"We were an ordinary working-class family... Garry loved cars and music. Every Sunday he would wash his car religiously and mine as well...(now) The light has gone out of our lives-it’s like a piece of jigsaw has been lost forever.”
Helen Newlove, widow of Garry
19-year-old Adam Swellings was sentenced to life and ordered to serve a minimum of 17 years. Jordan Cunliffe, 16, was sentenced to life with a minimum tariff of 12 years. Stephen Sorton, 17, was sentenced to life with a minimum of 15 years. This was reduced to 13 years on appeal.
Swellings and Cunliffe also appealed their convictions. They were both turned down. Cunliffe’s mother argued that it was unfair her son had been convicted through the law of joint enterprise. This meant that he could be found guilty of murder because he watched it happen and failed to act. She argued that Cunliffe suffered from keratoconus, an eye condition that meant his eyesight was impaired. She also believed that the massive publicity over the murder meant the case was rushed and those involved felt under enormous pressure to prove guilt and sentence accordingly.

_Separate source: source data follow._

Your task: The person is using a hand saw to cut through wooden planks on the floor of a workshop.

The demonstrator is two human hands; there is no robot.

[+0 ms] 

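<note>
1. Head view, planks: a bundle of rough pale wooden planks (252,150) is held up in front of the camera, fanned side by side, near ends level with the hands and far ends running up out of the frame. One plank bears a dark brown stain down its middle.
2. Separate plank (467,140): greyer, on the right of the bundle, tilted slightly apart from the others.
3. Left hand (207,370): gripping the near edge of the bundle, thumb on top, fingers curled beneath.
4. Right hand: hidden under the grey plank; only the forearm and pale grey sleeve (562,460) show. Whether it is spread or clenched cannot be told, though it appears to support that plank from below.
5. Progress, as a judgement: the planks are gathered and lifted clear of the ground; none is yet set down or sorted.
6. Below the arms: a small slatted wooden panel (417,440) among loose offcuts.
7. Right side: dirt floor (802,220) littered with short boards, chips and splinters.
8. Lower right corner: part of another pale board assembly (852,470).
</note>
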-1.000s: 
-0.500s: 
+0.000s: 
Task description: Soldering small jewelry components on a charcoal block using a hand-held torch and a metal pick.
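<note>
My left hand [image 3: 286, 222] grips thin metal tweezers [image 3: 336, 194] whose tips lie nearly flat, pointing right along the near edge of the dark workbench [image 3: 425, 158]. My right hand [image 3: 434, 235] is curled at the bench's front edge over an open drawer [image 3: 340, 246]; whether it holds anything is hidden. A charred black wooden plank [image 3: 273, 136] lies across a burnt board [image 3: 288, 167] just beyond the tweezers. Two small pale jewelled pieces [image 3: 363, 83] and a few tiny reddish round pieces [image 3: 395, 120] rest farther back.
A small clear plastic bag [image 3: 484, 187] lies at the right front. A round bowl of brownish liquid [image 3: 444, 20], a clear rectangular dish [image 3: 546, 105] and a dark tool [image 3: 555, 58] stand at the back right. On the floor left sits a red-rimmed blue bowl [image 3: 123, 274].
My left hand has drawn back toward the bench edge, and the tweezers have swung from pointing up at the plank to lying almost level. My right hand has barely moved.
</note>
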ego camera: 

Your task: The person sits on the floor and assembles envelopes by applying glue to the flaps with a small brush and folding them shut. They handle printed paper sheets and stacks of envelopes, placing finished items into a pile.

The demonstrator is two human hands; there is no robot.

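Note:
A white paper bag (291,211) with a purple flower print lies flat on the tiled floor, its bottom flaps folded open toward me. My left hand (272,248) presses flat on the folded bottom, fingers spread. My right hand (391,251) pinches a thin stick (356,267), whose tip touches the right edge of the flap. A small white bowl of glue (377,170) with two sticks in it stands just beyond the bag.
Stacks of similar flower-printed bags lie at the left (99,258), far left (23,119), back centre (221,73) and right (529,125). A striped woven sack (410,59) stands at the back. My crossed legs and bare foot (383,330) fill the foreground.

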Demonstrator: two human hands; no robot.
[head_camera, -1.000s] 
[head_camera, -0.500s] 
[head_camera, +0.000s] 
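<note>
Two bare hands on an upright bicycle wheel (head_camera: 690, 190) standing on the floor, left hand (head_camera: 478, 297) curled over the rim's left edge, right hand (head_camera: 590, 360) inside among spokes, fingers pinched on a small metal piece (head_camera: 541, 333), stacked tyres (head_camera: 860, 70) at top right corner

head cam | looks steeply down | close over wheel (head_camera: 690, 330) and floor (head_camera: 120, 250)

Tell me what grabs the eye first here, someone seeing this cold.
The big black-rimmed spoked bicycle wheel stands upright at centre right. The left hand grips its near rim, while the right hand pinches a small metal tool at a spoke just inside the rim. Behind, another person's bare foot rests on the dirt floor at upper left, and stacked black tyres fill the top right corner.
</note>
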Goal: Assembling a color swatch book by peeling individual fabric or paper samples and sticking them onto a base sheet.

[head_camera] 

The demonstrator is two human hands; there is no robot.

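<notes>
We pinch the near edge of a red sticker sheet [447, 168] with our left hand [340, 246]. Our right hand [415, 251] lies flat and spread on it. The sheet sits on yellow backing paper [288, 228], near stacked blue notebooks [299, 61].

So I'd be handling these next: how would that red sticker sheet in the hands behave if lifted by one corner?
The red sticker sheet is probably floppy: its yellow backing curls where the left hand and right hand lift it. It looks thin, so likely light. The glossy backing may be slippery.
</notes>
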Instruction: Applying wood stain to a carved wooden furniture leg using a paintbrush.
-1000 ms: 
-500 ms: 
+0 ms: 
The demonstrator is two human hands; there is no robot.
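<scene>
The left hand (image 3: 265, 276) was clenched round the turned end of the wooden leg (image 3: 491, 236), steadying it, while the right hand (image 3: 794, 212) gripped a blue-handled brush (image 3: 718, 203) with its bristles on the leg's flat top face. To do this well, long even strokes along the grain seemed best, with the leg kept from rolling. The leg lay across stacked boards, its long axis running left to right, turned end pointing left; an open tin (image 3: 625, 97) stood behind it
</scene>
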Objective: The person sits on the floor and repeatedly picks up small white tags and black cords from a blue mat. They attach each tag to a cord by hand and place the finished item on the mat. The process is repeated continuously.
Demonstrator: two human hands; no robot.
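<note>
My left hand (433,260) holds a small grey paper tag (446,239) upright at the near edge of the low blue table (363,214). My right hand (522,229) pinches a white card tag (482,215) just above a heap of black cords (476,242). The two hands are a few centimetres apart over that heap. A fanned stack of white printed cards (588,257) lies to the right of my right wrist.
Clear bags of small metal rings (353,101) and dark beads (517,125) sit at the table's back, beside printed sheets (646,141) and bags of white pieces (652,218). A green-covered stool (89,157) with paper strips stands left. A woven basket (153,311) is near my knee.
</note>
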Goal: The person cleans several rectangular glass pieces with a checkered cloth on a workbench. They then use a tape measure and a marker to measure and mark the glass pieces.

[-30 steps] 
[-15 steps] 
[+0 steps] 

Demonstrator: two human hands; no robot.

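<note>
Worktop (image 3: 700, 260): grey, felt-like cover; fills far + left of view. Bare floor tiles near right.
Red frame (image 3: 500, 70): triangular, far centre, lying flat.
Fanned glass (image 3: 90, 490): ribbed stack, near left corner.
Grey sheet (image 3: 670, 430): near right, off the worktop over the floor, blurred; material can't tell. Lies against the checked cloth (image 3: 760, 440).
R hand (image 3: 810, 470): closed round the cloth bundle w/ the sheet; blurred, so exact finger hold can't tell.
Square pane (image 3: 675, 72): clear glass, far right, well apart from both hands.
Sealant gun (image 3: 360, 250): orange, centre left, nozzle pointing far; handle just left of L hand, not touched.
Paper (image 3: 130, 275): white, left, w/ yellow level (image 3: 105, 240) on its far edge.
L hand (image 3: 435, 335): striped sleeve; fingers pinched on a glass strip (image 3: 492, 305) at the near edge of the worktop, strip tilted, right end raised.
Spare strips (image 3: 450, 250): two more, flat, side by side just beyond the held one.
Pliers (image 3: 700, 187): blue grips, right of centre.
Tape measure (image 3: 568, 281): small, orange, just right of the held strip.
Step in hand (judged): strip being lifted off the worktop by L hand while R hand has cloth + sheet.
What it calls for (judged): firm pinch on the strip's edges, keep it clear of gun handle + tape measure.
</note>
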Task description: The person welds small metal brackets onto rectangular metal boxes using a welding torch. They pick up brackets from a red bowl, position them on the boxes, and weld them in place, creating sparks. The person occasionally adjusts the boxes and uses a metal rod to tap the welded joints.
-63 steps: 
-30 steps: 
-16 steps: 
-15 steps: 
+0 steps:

The murder triggered massive debate everywhere from the papers to Parliament. The leader of the opposition, David Cameron cited the killing as evidence of a ‘Broken Britain’. The key concerns were:
How effective the judicial system was with teenagers;
The lack of parental responsibility for and control of teenagers;
The easy access of teenagers to drugs;
And the availability and acceptance of super strength alcohol and its effects:
“I feel desperate. My officers use vast amounts of time policing alcohol culture."
Peter Fahy, Cheshire Chief Constable
The Newlove family tried as best they could to carry on. But Amy suffered flashbacks of her father’s death and Helen was on medication and couldn’t go back to work. Danielle posted an online tribute
"Rip Dad, I'll miss you so much...You was one big hero who stood up for what was right."
But life moved on. Garry had always told Zoe that she should try modelling because he thought her looks would soon earn her enough to buy him a Ferrari. And in honour of her father, and realising life is short, Zoe managed to earn a place on ‘Britain’s Next Top Model’.
In 2010 Helen was invited to become a Peer in the House of Lords acting on behalf of victims and communities.
“When I went for the induction day I did feel you know very much like Coronation Street Hilda Ogden. What am I doing here, somebody’s going to tell you have come in the wrong door.”
Like Doreen Lawrence, however, Helen was made for the role. In the years since becoming the Victims Commissioner she has toured the country meeting others who are trying to tackle anti-social behaviour. She also meets with youth offenders and talks at schools about the dangers of alcohol abuse.
“I do what I do because I really can’t get my head round he’s gone. I can’t get my head round he had cancer and he didn’t die from cancer; he died from kicks to the head. I do what I do because I don’t want to live in this society that accepts that kind of crime.”
In 2012, in a small ceremony, surrounded by her three daughters, Helen married again.
Five years after Garry’s death, Cheshire police said anti-social behaviour had been reduced stating there’d been a reduction of more than 66% in cases involving the most serious violent crimes.
In August 2013 Helen released a book entitled ‘It Could Happen To You.”
All proceeds go to a victims’ charity.